Zig: send patch to Linux to fix std.cache_hash isProblematicTimestamp false negative

Created on 18 Aug 2020  路  7Comments  路  Source: ziglang/zig

In a916f63940ed0cf039ab5f70fbee022f604995ea I fixed an obvious bug which uncovered a nefarious latent bug:

220/1502 cache_hash.test "std-native-Debug-c-multi check that changing a file makes cache fail"...expected null, found GLuqBm2tKRkCtIQkzLj14o2jcZqFlknF
/drone/src/lib/std/testing.zig:137:36: 0x4ec287 in testing.expectEqual (test)
                    std.debug.panic("expected null, found {}", .{actual_payload});
                                   ^
/drone/src/lib/std/cache_hash.zig:596:28: 0x3c963f in cache_hash.test "std-native-Debug-c-multi check that changing a file makes cache fail" (test)
        testing.expectEqual(@as(?[32]u8, null), try ch.hit());
                           ^
/drone/src/lib/std/special/test_runner.zig:56:28: 0x44189f in std.special.main (test)
        } else test_fn.func();
                           ^
/drone/src/lib/std/start.zig:252:37: 0x4432a7 in start.main (test)
            const result = root.main() catch |err| {
                                    ^
/drone/src/lib/libc/musl/src/env/__libc_start_main.c:94:7: 0xdfd90f in libc_start_main_stage2 (/drone/src/lib/libc/musl/src/env/__libc_start_main.c)
    exit(main(argc, argv, envp));
      ^

Tests failed. Use the following command to reproduce the failure:
/drone/src/zig-cache/o/7O-hvqSImgvR7hUjZnC1Q3KhHiiX6mD6rKD9pyn_tjYSpznCIZWAaHyAEa6I31Sh/test
The following command exited with error code 255:
/drone/src/build/zig test /drone/src/lib/std/std.zig --library c --test-name-prefix std-native-Debug-c-multi  --cache-dir /drone/src/zig-cache --name test -I /drone/src/test --override-lib-dir /drone/src/lib 

I tried to fix it with ce8b9c0c5cdbe4161952e6f2aa875f722949d4cb but it's still happening sometimes.

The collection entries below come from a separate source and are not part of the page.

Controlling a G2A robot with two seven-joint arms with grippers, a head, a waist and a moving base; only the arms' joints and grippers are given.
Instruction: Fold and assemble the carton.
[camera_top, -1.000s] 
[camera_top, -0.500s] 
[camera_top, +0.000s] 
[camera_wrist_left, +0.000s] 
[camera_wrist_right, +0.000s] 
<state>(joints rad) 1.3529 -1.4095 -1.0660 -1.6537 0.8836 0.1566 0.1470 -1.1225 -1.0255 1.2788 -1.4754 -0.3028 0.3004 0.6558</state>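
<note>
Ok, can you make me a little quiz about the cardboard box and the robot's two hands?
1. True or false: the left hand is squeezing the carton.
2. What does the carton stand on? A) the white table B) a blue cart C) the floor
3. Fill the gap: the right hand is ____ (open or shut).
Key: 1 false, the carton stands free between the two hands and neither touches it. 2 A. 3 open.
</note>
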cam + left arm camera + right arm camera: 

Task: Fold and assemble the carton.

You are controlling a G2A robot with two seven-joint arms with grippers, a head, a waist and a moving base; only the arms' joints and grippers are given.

I think it's time to step back and figure out how this can work properly. As it stands, isProblematicTimestamp is not reliable. Empirically, I tried this code:

const std = @import("std");
const fs = std.fs;

pub fn main() !void {
    const cwd = fs.cwd();
    const temp_file = "hello.txt";
    var timer = try std.time.Timer.start();
    var count: usize = 0;
    try cwd.writeFile(temp_file, temp_file);
    var mtime = try getmtime(temp_file);
    while (true) {
        _ = timer.lap();
        try cwd.writeFile(temp_file, temp_file);
        const new_mtime = try getmtime(temp_file);
        if (new_mtime != mtime) {
            mtime = new_mtime;
            break;
        }
    }
    while (true) {
        try cwd.writeFile(temp_file, temp_file);
        count += 1;
        const new_mtime = try getmtime(temp_file);
        if (new_mtime != mtime) {
            break;
        }
    }
    const ns = timer.lap();
    std.debug.print("count={} ns={}\n", .{ count, ns });
}

fn getmtime(temp_file: []const u8) !i128 {
    const file = try fs.cwd().openFile(temp_file, .{});
    defer file.close();
    const stat = try file.stat();
    return stat.mtime;
}

Got output like this:

[nix-shell:~/Downloads/zig/build]$ ./zig build-exe test.zig --release-fast

[nix-shell:~/Downloads/zig/build]$ ./test
count=12 ns=1768757

[nix-shell:~/Downloads/zig/build]$ ./test
count=12 ns=1010152

[nix-shell:~/Downloads/zig/build]$ ./test
count=13 ns=1874677

[nix-shell:~/Downloads/zig/build]$ ./test
count=2 ns=1005522

[nix-shell:~/Downloads/zig/build]$ ./test
count=13 ns=1834186

[nix-shell:~/Downloads/zig/build]$ ./test
count=13 ns=1071032

[nix-shell:~/Downloads/zig/build]$ ./test
count=2 ns=1013771

The meaning of this is that over the span of about 1 millisecond, I was able to write and then read the same file 13 times without the mtime changing, despite the file system purporting to have nanosecond granularity. Womp womp.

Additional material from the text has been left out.